Il est clair, maintenant, qu'il est venu jusqu'à Moscou en poursuivant le fantôme de Tilsit et qu'il ne veut plus partir sans l'avoir saisi. Que le tsar ne puisse se dispenser de répondre, il se donne toutes les raisons possibles de n'en pas douter. C'est cette fatale croyance, c'est ce malheureux espoir qui le fit rester à Moscou et braver l'hiver. Octobre arrivait. Aucun signe d'Alexandre. Pas de nouvelles de Pétersbourg. Seulement, aux avant-postes — car Koutousof rôde toujours aux environs —, Murat est entré en relations avec les cosaques, il a une sorte de popularité parmi eux, et, de même qu'il a songé à devenir roi d'Espagne et roi de Pologne, il est tenté par l'idée de devenir hetman. Pourquoi non ? Tant de choses prodigieuses avaient été faites que rien ne semblait plus impossible. Alors les officiers russes confient au roi de Naples, prêt à échanger sa couronne contre une autre ou à en ceindre une seconde, que les choses vont mal chez eux, que la noblesse, les marchands et le peuple sont las de cette guerre, qu'eux-mêmes en sont fatigués, qu'on aspire à la paix. Et comme naguère pour l'affaire espagnole, Murat, de ses illusions, entretient celles de l'empereur, qui étonne d'ailleurs par son assurance, qui passe trois soirées à rédiger les statuts de la Comédie-Française, aussi tranquille que s'il datait le décret de Saint-Cloud, et qui, voyant les jours passer, répond aux inquiétudes qu'il sent naître autour de lui que le climat n'est pas si rigoureux que l'avaient prétendu les pessimistes. Voyez, disait-il d'un air dégagé, l'automne est plus beau, même plus chaud qu'à Fontainebleau. Et quoique tout lui criât que le tsar ne voulait pas traiter, tandis que le besoin qu'il avait lui-même de la paix était criant, il s'obstinait, ne cessait d'affirmer que les Russes se lasseraient avant lui et que la capitulation d'Alexandre n'était qu'une affaire de jours.

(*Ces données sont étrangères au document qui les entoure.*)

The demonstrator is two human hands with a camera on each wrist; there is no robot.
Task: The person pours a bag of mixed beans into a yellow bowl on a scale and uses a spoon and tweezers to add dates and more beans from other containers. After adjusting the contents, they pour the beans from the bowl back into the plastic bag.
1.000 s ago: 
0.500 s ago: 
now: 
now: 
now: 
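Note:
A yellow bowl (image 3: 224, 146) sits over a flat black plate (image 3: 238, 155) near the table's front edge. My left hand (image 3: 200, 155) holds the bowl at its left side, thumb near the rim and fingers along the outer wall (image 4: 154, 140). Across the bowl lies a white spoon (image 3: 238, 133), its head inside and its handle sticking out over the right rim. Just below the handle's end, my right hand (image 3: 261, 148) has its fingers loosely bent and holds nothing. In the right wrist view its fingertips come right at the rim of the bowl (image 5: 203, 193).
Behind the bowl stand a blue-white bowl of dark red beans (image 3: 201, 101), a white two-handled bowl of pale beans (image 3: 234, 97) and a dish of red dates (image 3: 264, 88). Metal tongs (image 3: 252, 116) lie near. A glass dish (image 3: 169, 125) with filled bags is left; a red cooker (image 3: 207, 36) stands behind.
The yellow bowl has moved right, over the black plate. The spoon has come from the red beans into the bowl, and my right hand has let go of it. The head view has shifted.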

Cette belle confiance cachait des alarmes secrètes. Le 4 octobre, il charge Lauriston de se rendre au quartier général de Koutousof et de porter une nouvelle lettre au tsar. Du même moment datent des notes où l'empereur prévoit diverses hypothèses, retour à Smolensk, mouvement menaçant vers Saint-Pétersbourg. Il commence à se dire que Moscou n'est pas une bonne position, qu'entre la France et l'armée il y a les Prussiens et les Autrichiens, alliés du jour, fort capables de redevenir des ennemis. Il lui est arrivé, en effet, un billet énigmatique de Schwarzenberg qui laisse craindre une défection de l'Autriche et, après l'avoir lu, il a murmuré de mauvais vers de tragédie qui parlent de la loi suprême du destin. Hiverner à Moscou ? La ville, incendiée et déserte, n'offre pas de ressources et surtout il y a lieu de craindre que bientôt la route ne soit coupée. Des cosaques ont paru jusque dans les faubourgs. Quelques-unes des estafettes qui apportent le courrier et assurent les communications ont été poursuivies. Ce sont des symptômes. Il serait encore temps de ramener l'armée à Vilna avant le gros de l'hiver. Napoléon s'attarde parce qu'il espère toujours que le tsar se décidera à négocier. Et comment partir sans le résultat qu'on est venu chercher si loin ? Comment expliquer ce départ ? Caulaincourt dit avec force : L'embarras de sa difficile position le tenait comme enchaîné au Kremlin.

Devant le péril, il fallut se résoudre à partir. Les Russes commencent à couper la route de Smolensk. Les communications avec la France ont cessé d'être régulières. Napoléon n'a plus de nouvelles de son Empire, ne peut plus correspondre quotidiennement avec ses ministres. Le courrier manque, l'armée ne reçoit plus de lettres du pays, sent l'isolement, et le moral s'affecte. Déjà, en lui-même, l'empereur a reconnu qu'il ne pouvait plus rester à Moscou. Il ne veut pas l'avouer encore parce que l'annonce de la retraite ruinerait les dernières chances de paix. Avec le temps vainement perdu, un départ improvisé, des précautions insuffisantes contre le froid causeront les malheurs de la Grande Armée. Napoléon s'est laissé endormir à Moscou et, pour l'entretenir dans un espoir funeste, pour lui donner une sécurité trompeuse, le rusé Koutousof est allé jusqu'à simuler une suspension d'armes.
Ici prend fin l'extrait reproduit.